The Gujarat duo have infused a culture of “corporate efficiency” in the easy-going ambience at the BJP headquarters. CCTVs have been set up to monitor movements and appointments with party seniors are regulated, in contrast to the days when callers could saunter in and out of the rooms of netas. “Keeping deadlines is sacrosanct,” a BJP official stressed.

Shah is expected to recast his team using the ground rules that the Prime Minister set while constituting his cabinet, sources said. The inclusion of sons and daughters of BJP leaders was a no-no, as was that of leaders over 70. Sources said Shah was incensed when Union minister Maneka Gandhi this week publicly articulated her desire to see son Varun as Uttar Pradesh chief minister and told her off.

The new BJP president, who earned his spurs in Uttar Pradesh in the Lok Sabha polls, is “fully focused” on the upcoming Assembly elections and bypolls, the sources said. “His reputation rides on success or failure in these elections,” an office-bearer said. He quoted a dictum the new BJP president uses: “If the BJP’s graph slides, it will be because of the BJP and not because of a sudden Congress revival.”

Among the immediate challenges before Shah are:

Keeping the BJP-Shiv Sena alliance intact for the Maharashtra polls and sustaining the high strike rate of the Lok Sabha elections

Wresting Haryana

Putting Delhi in order as a mid-term poll looms. Shah has attempted a rejig to reflect the increasing dominance of migrants from Bihar and eastern Uttar Pradesh in the BJP organisation. He has appointed as president Satish Upadhyaya, who is originally from Agra.

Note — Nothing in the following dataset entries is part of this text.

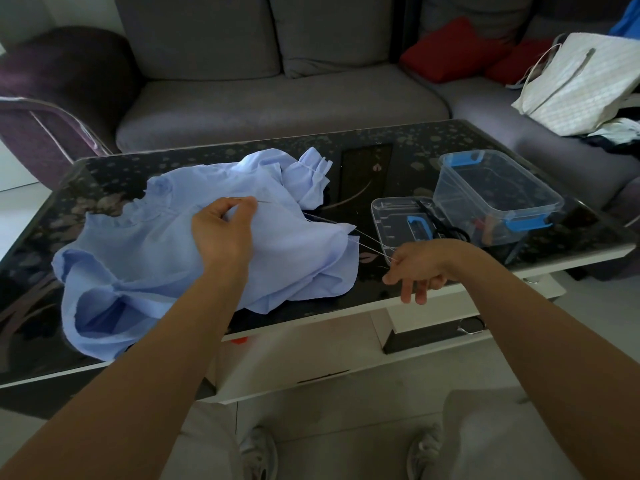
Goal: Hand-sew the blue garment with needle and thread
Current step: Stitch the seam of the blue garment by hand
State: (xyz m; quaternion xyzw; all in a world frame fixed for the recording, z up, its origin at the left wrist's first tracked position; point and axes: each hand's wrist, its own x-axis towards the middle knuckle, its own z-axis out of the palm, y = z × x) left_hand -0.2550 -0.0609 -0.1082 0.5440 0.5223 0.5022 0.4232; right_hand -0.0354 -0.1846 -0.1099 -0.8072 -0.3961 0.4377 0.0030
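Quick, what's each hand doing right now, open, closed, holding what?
Left hand: pinches the needle over the blue garment.
Right hand: pinches the thread, pulled taut from the garment.

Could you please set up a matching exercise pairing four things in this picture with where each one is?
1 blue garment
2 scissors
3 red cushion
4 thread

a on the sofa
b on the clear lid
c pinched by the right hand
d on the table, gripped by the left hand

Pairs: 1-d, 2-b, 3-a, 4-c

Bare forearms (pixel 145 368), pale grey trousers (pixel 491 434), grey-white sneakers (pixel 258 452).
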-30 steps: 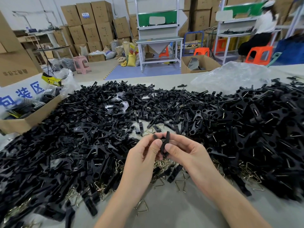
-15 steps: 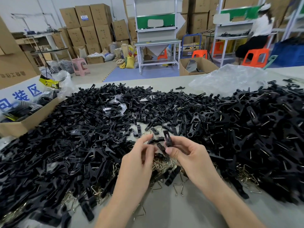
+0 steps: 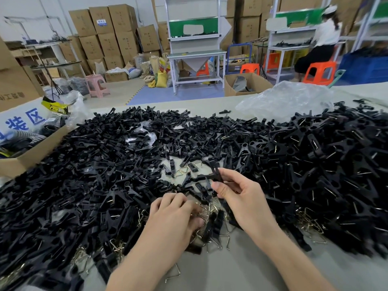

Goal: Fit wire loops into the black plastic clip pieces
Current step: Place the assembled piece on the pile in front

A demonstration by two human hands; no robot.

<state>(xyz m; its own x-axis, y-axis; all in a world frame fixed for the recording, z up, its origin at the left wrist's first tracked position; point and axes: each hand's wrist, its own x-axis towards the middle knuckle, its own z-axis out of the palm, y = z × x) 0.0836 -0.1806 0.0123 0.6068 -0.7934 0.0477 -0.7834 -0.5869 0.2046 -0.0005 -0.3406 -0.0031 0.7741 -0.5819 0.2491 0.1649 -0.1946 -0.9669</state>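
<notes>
Right hand (image 3: pixel 241 198): thumb and forefinger pinch one black clip piece (image 3: pixel 216 172), held upright above the surface (image 3: pixel 220 269). Left hand (image 3: pixel 174 219): fingers curled down onto the wire loops (image 3: pixel 212 208); can't tell if gripping. Loose clips (image 3: pixel 84 175) heaped all round, too many to count. Cardboard box (image 3: pixel 35 153) left, plastic bag (image 3: pixel 289 99) far right.
</notes>
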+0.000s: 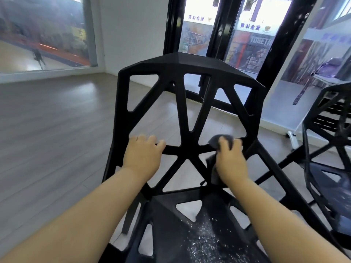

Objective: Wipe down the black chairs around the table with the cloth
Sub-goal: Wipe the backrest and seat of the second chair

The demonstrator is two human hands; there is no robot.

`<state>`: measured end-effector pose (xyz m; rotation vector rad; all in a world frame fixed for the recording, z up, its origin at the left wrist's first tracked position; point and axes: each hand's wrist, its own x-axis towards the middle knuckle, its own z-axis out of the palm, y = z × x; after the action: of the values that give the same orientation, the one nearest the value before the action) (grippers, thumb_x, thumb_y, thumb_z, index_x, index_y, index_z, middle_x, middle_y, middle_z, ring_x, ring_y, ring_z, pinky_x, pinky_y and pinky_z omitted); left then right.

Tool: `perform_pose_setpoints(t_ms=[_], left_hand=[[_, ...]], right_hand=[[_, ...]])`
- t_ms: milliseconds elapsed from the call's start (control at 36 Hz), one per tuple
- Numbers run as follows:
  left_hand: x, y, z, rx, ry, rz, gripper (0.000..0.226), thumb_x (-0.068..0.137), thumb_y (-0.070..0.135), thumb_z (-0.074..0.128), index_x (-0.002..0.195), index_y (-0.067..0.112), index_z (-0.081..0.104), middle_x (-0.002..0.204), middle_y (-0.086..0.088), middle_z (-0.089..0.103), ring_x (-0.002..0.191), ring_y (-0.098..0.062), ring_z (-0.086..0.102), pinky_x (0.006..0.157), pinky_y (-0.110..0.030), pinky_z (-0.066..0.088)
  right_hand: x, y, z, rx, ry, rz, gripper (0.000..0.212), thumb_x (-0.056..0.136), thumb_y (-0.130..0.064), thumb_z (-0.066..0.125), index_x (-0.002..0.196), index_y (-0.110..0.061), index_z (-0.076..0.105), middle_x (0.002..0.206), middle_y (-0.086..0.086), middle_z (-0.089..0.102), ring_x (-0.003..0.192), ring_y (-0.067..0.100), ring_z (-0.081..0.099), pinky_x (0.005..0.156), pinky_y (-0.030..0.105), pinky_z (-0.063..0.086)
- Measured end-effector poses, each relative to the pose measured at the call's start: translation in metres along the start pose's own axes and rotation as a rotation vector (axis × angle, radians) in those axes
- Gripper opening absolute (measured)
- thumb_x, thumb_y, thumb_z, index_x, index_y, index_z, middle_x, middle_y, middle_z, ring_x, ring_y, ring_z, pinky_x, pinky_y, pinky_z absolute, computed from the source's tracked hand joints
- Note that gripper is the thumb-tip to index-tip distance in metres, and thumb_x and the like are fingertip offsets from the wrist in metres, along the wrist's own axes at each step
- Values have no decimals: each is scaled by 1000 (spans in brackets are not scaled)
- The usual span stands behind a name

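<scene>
Seen from the head camera, looking down over a black chair (187, 103) with an open lattice backrest. Bracing with the left hand (144, 154), fingers curled over the horizontal strut low in the backrest and gripping it. Pressing a dark grey cloth (216, 140) onto the same strut further right with the right hand (230, 158), fingers closed round the bunched fabric, a tail of it hanging below the palm. Judged to be mid-wipe on the backrest struts, with the seat (205, 234) below not yet done, going by the pale specks scattered across it. Risks from here: snagging the loose tail in one of the triangular openings; tipping or sliding the light-looking chair on the smooth wooden floor (47, 120) if pushing hard while loosening the left grip; missing the inner faces of the struts, hard to reach with a bunched cloth. Just to the right, a second black chair (330, 137) of the same pattern, close enough to crowd the right elbow. Beyond, a black-framed glass door (220, 35) and, far right, what may be a white table or cart (322, 81), too blurred to tell.
</scene>
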<state>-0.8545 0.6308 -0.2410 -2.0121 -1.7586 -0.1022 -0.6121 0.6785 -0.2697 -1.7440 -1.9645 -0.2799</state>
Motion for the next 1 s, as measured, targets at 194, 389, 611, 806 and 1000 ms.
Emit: perform_pose_setpoints(t_ms=[194, 389, 611, 806, 1000], left_hand=[[19, 16, 6, -27, 38, -14, 27, 103, 33, 23, 105, 22, 47, 83, 3, 44, 73, -20, 46, 57, -29, 21], [19, 18, 22, -73, 169, -67, 24, 87, 38, 61, 69, 23, 57, 54, 7, 46, 48, -17, 33, 54, -29, 20], [19, 20, 27, -94, 251, -95, 26, 76, 31, 73, 60, 19, 57, 47, 3, 45, 43, -20, 45, 54, -28, 21], [17, 25, 34, -125, 318, -126, 23, 75, 26, 74, 64, 14, 57, 54, -2, 50, 52, -24, 48, 61, -33, 19], [13, 23, 37, -142, 342, -125, 22, 79, 24, 73, 65, 14, 58, 57, -2, 49, 55, -25, 47, 62, -33, 17]], right_hand=[[21, 6, -2, 30, 167, 333, 42, 95, -5, 50, 135, -3, 40, 134, 30, 29, 94, 44, 49, 70, 39, 50], [-4, -4, 15, -83, -8, -225, 50, 70, -8, 80, 116, -5, 62, 107, 27, 55, 49, 37, 56, 35, 27, 30], [25, 47, -19, -21, 142, 255, 41, 97, -15, 46, 136, -4, 39, 127, 27, 35, 77, 42, 54, 61, 35, 35], [-19, 26, 22, -1, -39, 428, 43, 100, -17, 39, 142, -10, 32, 144, 22, 24, 100, 43, 51, 77, 41, 46], [-33, 22, 21, 2, -153, 361, 39, 100, -26, 40, 138, -16, 39, 128, 14, 33, 93, 37, 56, 69, 35, 40]])
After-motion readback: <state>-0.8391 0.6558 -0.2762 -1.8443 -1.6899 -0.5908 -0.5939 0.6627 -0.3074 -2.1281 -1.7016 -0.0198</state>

Prabhat Jha, who hails from Bihar and is settled in Madhya Pradesh, has been made prabhari (minder) and J.P. Nadda, who is from Himachal Pradesh but has spent long years in Bihar, informally given charge of the state

Stemming factionalism in Uttarakhand

Keeping up the momentum in Uttar Pradesh

Converting the “groundswell” of support in states like Bengal and Assam into votes and foraying into Tamil Nadu, Odisha and Telangana.

Shah was named Rajnath Singh’s successor on July 9.

An amendment to the party constitution had enabled a three-year term for a party president instead of two years. Another tweak allowed a second three-year term to an incumbent, prompted by the RSS’s wish to give Nitin Gadkari a second innings in 2013.

That wish was not fulfilled after Gadkari was implicated in financial irregularities. Instead, Rajnath was chosen to helm the party. His tenure was cut short when he became Union minister since the BJP follows the one-person-one-post norm. Shah will effectively complete the rest of Rajnath’s term and, depending on how the BJP’s politics pans out, pitch for a second term in 2016.